◆ **Try it**: Leave out the images and output the records word for word.

◆ **Task material**:
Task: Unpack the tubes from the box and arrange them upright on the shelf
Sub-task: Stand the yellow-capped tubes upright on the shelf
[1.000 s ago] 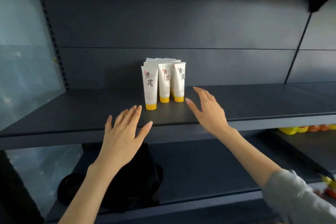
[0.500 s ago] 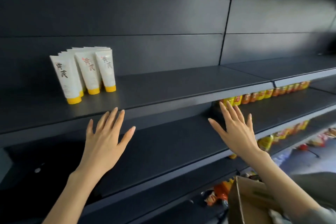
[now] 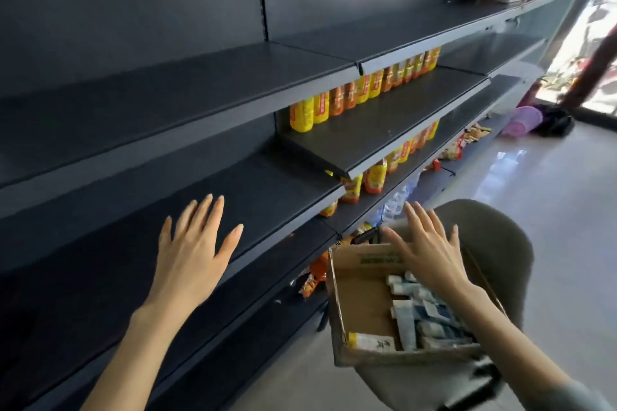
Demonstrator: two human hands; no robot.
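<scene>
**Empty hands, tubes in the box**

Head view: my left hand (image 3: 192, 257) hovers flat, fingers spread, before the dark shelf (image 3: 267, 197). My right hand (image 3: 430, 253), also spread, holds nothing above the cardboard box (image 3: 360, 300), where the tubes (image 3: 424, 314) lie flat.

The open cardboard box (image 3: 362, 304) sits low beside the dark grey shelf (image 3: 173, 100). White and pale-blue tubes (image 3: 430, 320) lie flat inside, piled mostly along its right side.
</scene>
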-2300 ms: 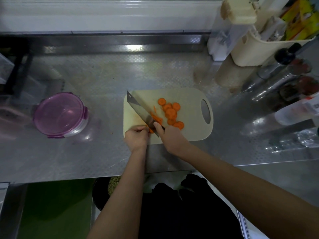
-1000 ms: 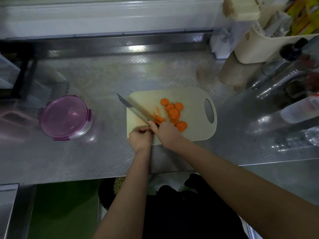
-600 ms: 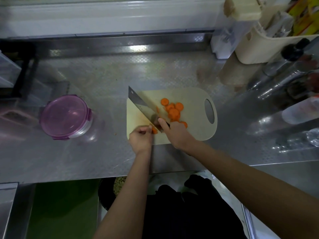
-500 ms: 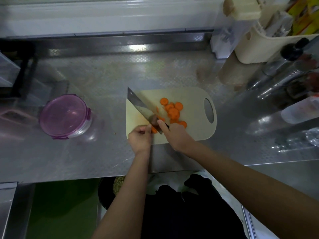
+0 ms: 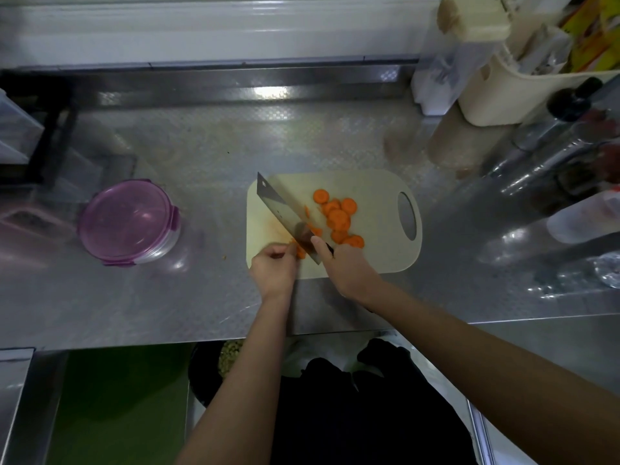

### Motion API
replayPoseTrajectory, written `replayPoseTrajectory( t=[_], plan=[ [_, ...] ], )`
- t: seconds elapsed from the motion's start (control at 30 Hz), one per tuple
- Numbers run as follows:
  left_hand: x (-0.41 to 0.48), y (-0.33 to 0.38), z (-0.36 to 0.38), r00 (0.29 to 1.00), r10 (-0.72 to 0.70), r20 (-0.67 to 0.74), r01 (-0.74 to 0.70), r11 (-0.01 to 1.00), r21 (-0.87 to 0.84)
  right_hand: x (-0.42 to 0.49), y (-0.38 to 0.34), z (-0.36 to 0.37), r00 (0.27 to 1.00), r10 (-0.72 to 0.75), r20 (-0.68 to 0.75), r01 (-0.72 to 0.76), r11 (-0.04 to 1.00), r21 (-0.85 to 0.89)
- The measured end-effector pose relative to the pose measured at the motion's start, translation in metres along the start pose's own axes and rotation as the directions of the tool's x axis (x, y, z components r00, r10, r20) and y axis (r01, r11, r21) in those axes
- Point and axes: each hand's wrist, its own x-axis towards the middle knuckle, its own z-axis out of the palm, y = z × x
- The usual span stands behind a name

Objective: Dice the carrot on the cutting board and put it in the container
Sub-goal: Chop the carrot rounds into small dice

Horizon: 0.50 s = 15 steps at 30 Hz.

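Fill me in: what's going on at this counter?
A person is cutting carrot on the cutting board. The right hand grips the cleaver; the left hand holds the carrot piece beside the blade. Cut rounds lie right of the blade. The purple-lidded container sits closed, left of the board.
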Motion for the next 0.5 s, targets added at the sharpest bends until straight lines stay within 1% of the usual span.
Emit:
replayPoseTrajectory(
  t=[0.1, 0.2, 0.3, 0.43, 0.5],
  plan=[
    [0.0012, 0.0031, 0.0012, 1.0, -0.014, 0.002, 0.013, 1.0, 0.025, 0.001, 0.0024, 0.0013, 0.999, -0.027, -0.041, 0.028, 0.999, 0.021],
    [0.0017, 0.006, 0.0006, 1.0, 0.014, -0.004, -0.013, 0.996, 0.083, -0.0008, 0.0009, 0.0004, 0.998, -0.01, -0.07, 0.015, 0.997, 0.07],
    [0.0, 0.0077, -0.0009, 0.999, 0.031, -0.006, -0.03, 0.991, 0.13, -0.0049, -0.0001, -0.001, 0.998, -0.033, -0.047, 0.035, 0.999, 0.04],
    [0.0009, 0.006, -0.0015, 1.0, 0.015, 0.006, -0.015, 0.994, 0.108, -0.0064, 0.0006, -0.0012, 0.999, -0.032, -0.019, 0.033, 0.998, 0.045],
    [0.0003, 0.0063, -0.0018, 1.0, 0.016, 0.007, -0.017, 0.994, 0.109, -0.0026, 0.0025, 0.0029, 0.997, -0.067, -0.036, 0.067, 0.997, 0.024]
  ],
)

◆ **Exercise response**:
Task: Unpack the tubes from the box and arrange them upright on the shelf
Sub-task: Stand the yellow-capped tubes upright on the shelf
[1.000 s ago] 
[0.500 s ago] 
[now] 
Demonstrator: two human hands; no robot.
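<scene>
**Empty hands, tubes in the box**

Head view: my left hand (image 3: 192, 257) hovers flat, fingers spread, before the dark shelf (image 3: 267, 197). My right hand (image 3: 430, 253), also spread, holds nothing above the cardboard box (image 3: 360, 300), where the tubes (image 3: 424, 314) lie flat.

The open cardboard box (image 3: 362, 304) sits low beside the dark grey shelf (image 3: 173, 100). White and pale-blue tubes (image 3: 430, 320) lie flat inside, piled mostly along its right side.
</scene>
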-2300 ms: 
-1000 ms: 
-600 ms: 
-500 ms: 
+0 ms: 

### Motion API
replayPoseTrajectory, written `replayPoseTrajectory( t=[_], plan=[ [_, ...] ], )`
- t: seconds elapsed from the motion's start (control at 30 Hz), one per tuple
- Numbers run as follows:
  left_hand: x (-0.41 to 0.48), y (-0.33 to 0.38), z (-0.36 to 0.38), r00 (0.29 to 1.00), r10 (-0.72 to 0.70), r20 (-0.67 to 0.74), r01 (-0.74 to 0.70), r11 (-0.01 to 1.00), r21 (-0.87 to 0.84)
  right_hand: x (-0.42 to 0.49), y (-0.38 to 0.34), z (-0.36 to 0.37), r00 (0.27 to 1.00), r10 (-0.72 to 0.75), r20 (-0.68 to 0.75), r01 (-0.72 to 0.76), r11 (-0.04 to 1.00), r21 (-0.85 to 0.89)
- The measured end-effector pose relative to the pose measured at the motion's start, translation in metres along the start pose's own axes and rotation as the directions of the tool's x axis (x, y, z components r00, r10, r20) and y axis (r01, r11, r21) in those axes
- Point and axes: each hand's wrist, its own x-axis towards the middle knuckle, its own z-axis out of the palm, y = z × x
- The usual span stands behind a name

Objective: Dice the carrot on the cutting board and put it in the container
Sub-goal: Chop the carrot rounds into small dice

Horizon: 0.50 s = 15 steps at 30 Hz.

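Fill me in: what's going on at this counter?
A person is cutting carrot on the cutting board. The right hand grips the cleaver; the left hand holds the carrot piece beside the blade. Cut rounds lie right of the blade. The purple-lidded container sits closed, left of the board.
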Motion for the next 0.5 s, targets added at the sharpest bends until straight lines stay within 1% of the usual span.
Emit:
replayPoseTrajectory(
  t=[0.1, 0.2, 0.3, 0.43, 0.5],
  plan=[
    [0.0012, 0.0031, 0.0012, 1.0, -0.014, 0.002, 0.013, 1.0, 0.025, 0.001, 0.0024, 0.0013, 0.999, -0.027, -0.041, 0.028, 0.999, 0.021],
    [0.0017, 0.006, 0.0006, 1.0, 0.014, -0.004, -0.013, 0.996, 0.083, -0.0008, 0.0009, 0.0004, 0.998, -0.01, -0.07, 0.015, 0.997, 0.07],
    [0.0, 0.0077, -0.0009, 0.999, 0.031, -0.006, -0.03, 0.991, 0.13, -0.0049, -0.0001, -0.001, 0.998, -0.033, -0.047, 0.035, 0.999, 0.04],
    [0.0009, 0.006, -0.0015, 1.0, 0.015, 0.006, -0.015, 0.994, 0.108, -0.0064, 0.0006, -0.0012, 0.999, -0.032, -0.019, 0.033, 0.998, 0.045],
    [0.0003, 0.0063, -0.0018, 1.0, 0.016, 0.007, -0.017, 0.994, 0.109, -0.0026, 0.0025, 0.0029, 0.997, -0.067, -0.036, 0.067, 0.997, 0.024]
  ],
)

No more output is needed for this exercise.